About this exercise
Look through the material that follows and show every line with the string "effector".

Data extract START

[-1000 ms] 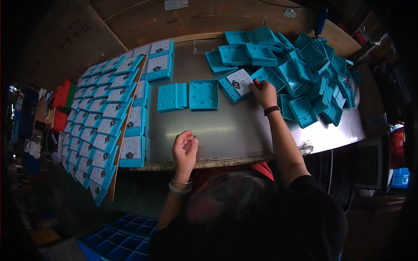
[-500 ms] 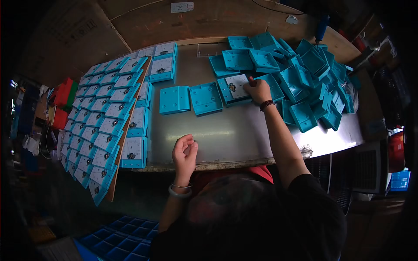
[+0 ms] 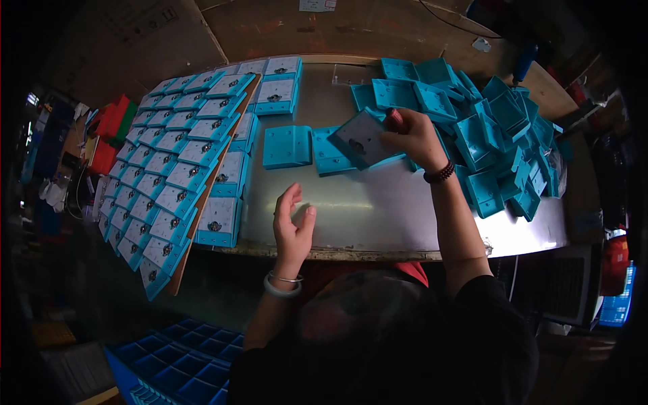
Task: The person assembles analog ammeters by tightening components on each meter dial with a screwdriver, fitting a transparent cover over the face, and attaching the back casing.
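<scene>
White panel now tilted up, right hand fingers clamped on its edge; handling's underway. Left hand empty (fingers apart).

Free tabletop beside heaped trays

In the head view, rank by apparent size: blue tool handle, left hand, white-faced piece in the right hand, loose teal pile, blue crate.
1. Loose teal pile
2. Blue crate, partly cut off
3. Left hand and white-faced piece in the right hand: too alike to rank
4. Blue tool handle
</scene>
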The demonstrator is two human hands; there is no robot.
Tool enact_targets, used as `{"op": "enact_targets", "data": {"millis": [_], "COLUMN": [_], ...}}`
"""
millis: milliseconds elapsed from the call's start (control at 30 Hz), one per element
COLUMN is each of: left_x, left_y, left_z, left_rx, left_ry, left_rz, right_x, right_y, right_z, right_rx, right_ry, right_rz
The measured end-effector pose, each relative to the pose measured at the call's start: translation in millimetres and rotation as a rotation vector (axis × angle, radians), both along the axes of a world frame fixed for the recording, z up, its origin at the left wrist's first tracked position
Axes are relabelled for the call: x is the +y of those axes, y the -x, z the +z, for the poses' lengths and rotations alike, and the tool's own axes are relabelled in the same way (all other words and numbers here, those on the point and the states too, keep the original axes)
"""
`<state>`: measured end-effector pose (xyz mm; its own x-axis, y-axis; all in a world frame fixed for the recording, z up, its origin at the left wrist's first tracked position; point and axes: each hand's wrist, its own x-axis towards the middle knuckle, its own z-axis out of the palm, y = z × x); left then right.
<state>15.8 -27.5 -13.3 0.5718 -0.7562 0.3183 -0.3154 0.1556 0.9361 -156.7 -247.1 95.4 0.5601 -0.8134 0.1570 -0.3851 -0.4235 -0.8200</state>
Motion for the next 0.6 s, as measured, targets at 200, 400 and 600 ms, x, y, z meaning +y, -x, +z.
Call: {"op": "enact_targets", "data": {"millis": [200,400,600], "left_x": [1,20,9], "left_y": [6,13,17], "left_z": [11,-13,-9], "left_rx": [0.142,0.672,0.717], "left_ry": [-0.290,-0.390,-0.484], "left_rz": [-0.362,-0.255,-0.237], "right_x": [23,48,95], "right_y": [-24,-12,0], "right_z": [-19,-62,-83], "right_rx": [0.094,-0.437,-0.367], "right_ry": [-0.253,-0.320,-0.547], "right_rz": [0.448,0.277,0.296]}}
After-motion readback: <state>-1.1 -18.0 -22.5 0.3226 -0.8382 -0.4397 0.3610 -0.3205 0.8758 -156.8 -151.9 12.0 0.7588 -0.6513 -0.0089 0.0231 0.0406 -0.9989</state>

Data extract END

Expected answer
The measured end-effector pose, each relative to the pose measured at the call's start: translation in millimetres and rotation as a rotation vector (axis × angle, radians), both along the axes of a world frame fixed for the recording, z up, its origin at the left wrist's first tracked position
`<state>`: measured end-effector pose (xyz mm; its own x-axis, y-axis; all in a world frame fixed for the recording, z up, its origin at the left wrist's first tracked position; point and axes: each hand's wrist, its own x-axis towards the middle knuckle, its own z-axis out of the palm, y = z × x); left then right.

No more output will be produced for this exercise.